Atinar, a la hora de definir e implementar estos parches legales, empieza a ser imprescindible. Es cada vez más urgente.

Por desgracia, el deterioro del ecosistema de cuidados (y por ende, el hábitat natural de las infancias) es un hecho. Es un lugar erosionado y cada vez más desierto. Las prácticas de apoyo mutuo son cada día más difíciles de implementar por la falta de recursos y por la falta de disposición de las personas para cuidar.

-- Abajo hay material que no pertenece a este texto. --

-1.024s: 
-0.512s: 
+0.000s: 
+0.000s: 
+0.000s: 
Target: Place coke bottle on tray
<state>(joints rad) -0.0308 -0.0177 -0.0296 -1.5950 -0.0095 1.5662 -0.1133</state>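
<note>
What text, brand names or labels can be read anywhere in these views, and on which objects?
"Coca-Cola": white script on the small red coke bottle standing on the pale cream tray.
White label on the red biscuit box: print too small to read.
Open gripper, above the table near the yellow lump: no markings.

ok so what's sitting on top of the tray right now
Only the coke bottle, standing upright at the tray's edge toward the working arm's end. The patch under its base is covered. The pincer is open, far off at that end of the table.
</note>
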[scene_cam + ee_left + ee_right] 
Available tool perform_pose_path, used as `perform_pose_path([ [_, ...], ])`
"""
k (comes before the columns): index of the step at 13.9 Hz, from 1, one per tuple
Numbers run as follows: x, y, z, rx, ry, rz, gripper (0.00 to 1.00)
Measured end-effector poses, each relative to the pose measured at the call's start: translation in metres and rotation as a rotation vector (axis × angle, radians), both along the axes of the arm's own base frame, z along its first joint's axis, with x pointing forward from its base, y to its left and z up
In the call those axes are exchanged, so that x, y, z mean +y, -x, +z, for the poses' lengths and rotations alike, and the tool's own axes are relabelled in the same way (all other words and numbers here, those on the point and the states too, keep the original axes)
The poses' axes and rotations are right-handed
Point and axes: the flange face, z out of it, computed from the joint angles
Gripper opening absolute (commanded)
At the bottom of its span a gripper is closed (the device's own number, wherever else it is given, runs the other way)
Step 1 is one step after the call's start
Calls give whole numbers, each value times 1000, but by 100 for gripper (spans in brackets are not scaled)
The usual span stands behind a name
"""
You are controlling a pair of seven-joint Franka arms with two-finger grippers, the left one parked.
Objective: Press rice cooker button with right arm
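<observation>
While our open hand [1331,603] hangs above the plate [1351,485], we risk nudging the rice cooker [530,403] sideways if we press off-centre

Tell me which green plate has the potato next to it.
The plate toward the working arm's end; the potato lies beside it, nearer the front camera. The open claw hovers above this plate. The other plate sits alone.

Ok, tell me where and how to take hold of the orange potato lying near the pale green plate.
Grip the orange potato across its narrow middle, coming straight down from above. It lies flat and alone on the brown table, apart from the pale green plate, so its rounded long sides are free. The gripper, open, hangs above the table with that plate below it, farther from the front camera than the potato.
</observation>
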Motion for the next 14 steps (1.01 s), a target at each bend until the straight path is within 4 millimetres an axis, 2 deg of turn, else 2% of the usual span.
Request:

Históricamente la pobreza económica invitaba a explorar otras formas de organización de la vida, tanto a nivel productivo como reproductivo, más allá del dinero y el consumo. Pero eso era posible sólo porque había un gran potencial humano que articular y organizar. Hoy, la fragmentación social hace que “la comunidad de cuidados”, la “tribu”, sea casi un “ser mitológico”, y que la falta de recursos (materiales, emocionales, afectivos…) lleve antes a la violencia y al maltrato que a la solidaridad y a la cohesión social. Lo tenemos crudo. 

Por todo esto, es una emergencia social, una emergencia de salud pública, que se deriven recursos directos a lo doméstico, al lugar que acoge los procesos reproductivos. No se trata de reivindicar que “nos paguen los cuidados”, sino, más bien, que se implementen políticas efectivas que permitan, a quienes quieran, poder habitar, de nuevo y en base a lógicas de corresponsabilidad y compromiso social, el espacio propio de los procesos vitales.

Se trata, por tanto, de una propuesta de políticas “reformistas” que puedan “incentivar” la migración al lugar social de los cuidados, con el triple objetivo de: uno, hacer efectivos, sostenibles y placenteros los procesos de cuidado, dos, emancipar, al menos, una parte de la vida de las lógicas del consumo y del empleo, y tres, cuidar a los y las que cuidan.

Y sólo de esta manera conseguiremos que un estornudo no nos saque de quicio, y que una baja médica, o un “permiso” de cuidado, no sea un pasaporte a un “más allá” recóndito y deshabitado.

Lo de poner los cuidados en el centro iba de esto. Salud.